In many ways, the room where Blum performed was not an ideal place for any type of art, designed less for angsty college students to gather for a show and more for lectures and meetings. But it was, unintentionally, the perfect place to allow for a blurred line between audience and performer, especially one like Blum. Throughout performances, Blum allows themself brief interludes to recite poems, helping to open the stage up for a more participatory connection between audience and performer.
Virtually indistinguishable from the students who had gathered for the performance, Blum sat alone on a folding chair with their guitar slung across their back. Dimly illuminated by the vaguely institutional, collegiate lighting, they nervously read poems from their Notes app between songs about self-destructive habits and the turmoil of navigating relationships. Their visible nerves while reciting such vulnerable writing was entirely in line with their typical charming awkwardness.
Blum first began songwriting as a teenager, creating earnestly vulnerable lyrics with a rawness that has remained steady even as their popularity continues to rise. This tenderness remains a connective thread across all their albums, starting in 2008 with their self-released album Goodnight Sugarpop and all the way to their newest album, Pity Boy, which was released in July of 2019 with Don Giovanni Records.
Mal Blum’s self-deprecating sense of humor and tentative optimism is familiar to many queer Jews like myself. Just as Judaism is more than the sum total of oppressive experiences throughout our history, queerness isn’t simply an identity rooted in homophobia. But being queer is all too often accompanied by rejection, feeling ostracized, and micro-aggressions on seemingly all sides — from fraught relationships with family and friends all the way to the pain of invisibility.
Although their songs’ subject matters often touch on heavier subjects, Blum’s dry approach to otherwise difficult topics typifies Jewish humor. Much of their melancholic lyrics is offset by Blum’s self-aware humor. In the midst of mourning the end of a relationship, Blum confesses to searching for comfort by “prayin’ to a god/ That I mocked since I was young.” It’s also a distinctly queered style of Jewish humor. For instance, even the title of their newest album, Pity Boy, is intended to be ironic, wryly calling up images of the stereotypical sad boy, belying the emotional depths of their album.
Humor, then, is often one of the best ways to make sense of such pain, from alienation to self-destructive tendencies. Throughout their music Blum tells stories centered on feelings of loneliness, self-sabotage, and the ups and downs of relationships — all of which are informed by their wry humor and self-awareness.
Blum also expresses their challenges within navigating relationships with romantic partners, family members, and friends in ways that challenge typical ideas about such relationships.
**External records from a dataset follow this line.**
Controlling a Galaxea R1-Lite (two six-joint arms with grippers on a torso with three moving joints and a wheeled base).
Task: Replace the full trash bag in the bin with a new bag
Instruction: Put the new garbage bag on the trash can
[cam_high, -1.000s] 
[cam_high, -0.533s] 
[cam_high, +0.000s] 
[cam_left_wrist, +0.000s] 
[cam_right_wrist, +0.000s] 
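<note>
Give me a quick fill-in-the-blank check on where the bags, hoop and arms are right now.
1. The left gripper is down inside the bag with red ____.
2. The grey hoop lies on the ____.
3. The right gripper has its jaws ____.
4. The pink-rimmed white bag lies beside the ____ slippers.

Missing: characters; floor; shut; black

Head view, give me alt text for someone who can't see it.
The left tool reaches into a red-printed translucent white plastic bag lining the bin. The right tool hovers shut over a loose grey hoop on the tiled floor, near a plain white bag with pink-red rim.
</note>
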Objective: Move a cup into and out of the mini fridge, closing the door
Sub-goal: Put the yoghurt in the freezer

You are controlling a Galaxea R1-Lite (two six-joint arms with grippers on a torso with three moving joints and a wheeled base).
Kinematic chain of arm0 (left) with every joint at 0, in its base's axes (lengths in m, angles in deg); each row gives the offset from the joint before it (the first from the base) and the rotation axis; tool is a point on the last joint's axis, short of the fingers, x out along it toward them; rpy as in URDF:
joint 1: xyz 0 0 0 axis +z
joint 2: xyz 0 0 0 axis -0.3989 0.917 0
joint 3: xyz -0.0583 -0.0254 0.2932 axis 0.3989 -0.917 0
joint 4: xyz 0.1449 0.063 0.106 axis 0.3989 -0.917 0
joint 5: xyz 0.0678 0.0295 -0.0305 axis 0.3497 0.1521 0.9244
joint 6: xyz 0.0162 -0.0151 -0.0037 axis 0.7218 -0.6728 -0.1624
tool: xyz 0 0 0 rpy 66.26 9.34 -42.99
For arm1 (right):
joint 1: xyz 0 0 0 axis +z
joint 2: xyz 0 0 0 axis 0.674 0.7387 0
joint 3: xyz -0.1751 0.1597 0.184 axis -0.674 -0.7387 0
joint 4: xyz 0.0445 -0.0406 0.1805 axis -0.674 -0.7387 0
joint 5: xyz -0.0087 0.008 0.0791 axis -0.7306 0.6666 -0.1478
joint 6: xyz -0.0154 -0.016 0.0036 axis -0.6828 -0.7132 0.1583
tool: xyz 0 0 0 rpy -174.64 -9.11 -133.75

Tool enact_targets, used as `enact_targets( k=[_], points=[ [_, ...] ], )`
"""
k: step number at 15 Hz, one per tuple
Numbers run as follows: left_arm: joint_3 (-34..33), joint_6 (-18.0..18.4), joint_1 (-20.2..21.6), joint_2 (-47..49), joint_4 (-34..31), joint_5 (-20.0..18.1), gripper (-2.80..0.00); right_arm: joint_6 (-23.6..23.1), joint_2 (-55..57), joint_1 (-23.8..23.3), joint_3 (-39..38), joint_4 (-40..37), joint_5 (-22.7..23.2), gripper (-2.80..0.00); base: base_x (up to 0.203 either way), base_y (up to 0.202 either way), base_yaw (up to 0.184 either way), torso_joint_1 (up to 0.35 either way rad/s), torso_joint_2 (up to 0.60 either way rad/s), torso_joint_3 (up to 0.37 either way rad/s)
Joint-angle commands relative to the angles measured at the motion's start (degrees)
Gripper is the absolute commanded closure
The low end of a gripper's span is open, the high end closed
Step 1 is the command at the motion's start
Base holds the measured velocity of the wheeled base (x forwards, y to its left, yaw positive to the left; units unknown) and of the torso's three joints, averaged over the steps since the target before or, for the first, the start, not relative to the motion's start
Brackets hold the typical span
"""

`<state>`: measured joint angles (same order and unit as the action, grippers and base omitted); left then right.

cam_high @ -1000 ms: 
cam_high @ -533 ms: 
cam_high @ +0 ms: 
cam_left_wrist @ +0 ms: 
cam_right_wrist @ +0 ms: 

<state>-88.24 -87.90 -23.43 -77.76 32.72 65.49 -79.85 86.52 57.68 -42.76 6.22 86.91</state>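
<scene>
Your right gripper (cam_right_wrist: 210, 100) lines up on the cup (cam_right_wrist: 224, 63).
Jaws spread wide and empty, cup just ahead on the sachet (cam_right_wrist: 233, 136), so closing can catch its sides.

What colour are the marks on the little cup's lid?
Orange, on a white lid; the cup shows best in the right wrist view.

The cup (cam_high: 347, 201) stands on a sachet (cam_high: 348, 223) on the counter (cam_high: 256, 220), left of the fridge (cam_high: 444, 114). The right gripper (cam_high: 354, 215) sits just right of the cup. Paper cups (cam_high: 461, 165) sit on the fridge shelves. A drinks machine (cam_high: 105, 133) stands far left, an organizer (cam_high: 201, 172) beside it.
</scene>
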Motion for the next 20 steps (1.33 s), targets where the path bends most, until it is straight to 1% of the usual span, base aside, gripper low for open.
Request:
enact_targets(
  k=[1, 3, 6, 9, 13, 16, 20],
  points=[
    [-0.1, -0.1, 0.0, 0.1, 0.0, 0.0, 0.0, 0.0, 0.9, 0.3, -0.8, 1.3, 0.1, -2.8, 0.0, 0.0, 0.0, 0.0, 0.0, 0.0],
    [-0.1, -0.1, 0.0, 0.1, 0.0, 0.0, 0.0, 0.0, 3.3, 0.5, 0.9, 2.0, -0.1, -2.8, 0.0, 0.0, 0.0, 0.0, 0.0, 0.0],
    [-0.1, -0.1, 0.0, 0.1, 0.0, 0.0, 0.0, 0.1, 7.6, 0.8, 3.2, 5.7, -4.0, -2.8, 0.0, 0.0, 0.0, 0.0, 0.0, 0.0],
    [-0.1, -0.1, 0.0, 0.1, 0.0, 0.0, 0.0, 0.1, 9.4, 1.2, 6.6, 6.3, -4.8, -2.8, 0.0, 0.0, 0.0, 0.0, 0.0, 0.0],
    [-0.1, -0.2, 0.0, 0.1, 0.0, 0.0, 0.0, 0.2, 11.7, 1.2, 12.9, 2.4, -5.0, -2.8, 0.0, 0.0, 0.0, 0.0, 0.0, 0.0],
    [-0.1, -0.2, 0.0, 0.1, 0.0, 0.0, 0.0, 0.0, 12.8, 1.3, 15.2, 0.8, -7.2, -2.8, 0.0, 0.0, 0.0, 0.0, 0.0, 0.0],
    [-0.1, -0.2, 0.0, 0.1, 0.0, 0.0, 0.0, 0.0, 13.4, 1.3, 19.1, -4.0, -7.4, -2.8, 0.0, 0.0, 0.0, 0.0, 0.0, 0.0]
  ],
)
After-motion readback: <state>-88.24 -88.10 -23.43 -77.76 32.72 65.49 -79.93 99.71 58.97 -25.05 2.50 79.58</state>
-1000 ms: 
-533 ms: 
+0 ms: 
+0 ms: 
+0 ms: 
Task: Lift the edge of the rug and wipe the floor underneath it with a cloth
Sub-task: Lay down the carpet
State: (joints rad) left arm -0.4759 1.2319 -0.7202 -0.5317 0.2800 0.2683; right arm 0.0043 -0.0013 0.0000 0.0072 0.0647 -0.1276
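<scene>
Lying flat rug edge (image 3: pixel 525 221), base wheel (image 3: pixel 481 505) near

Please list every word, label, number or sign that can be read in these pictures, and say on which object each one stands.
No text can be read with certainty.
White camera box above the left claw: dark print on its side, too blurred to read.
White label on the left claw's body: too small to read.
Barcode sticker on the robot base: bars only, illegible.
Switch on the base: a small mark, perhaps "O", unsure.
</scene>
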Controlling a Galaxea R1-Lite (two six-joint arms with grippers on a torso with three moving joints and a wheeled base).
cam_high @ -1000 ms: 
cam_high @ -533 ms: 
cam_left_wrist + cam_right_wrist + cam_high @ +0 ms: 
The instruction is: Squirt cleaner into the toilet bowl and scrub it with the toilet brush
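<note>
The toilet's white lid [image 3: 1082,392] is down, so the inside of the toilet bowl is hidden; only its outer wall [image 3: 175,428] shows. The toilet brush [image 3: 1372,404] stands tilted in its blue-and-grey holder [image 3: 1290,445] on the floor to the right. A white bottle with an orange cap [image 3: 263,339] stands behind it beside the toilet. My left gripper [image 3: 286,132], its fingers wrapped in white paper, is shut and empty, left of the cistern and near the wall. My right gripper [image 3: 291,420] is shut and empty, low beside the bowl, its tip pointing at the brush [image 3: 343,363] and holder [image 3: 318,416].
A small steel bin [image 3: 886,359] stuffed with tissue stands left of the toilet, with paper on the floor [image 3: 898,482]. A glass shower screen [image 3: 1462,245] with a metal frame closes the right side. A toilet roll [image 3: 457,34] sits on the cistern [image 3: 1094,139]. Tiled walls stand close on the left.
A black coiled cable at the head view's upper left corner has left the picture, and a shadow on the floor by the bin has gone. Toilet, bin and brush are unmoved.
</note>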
Pity Boy specifically touches on their experiences with unhealthy relationship dynamics, with Blum confiding that, “All that I want is for someone to take advantage of me/ Because I don’t know any other way.” By giving space for the jumbled mess of feelings that occur throughout the course of a relationship, Blum’s jarringly self-aware confessional verses remain unique in their candor.
Their queer, non-binary, and Jewish identities are tacitly and explicitly present in all sides of producing their music. Blum has been openly queer throughout their career, but Pity Boy marks a shift to an even more radical form of honesty. Songs like “See Me” exemplify the ways in which Blum expresses their disenchantment with a world that refuses to acknowledge their identity, pleading, “Why can’t they see me when I’m right here?” Despite, or maybe even because of, this threat of invisibility, Blum continues to perform and in doing so, ensures that their tentative optimism reaches a broader audience.
Blum’s tentative optimism reassured me while I was in the midst of an experience that would not be out of place within their own discography. That evening, sitting less than a dozen feet from Blum, I could feel something within myself shift: my ability to ask for others to really see me.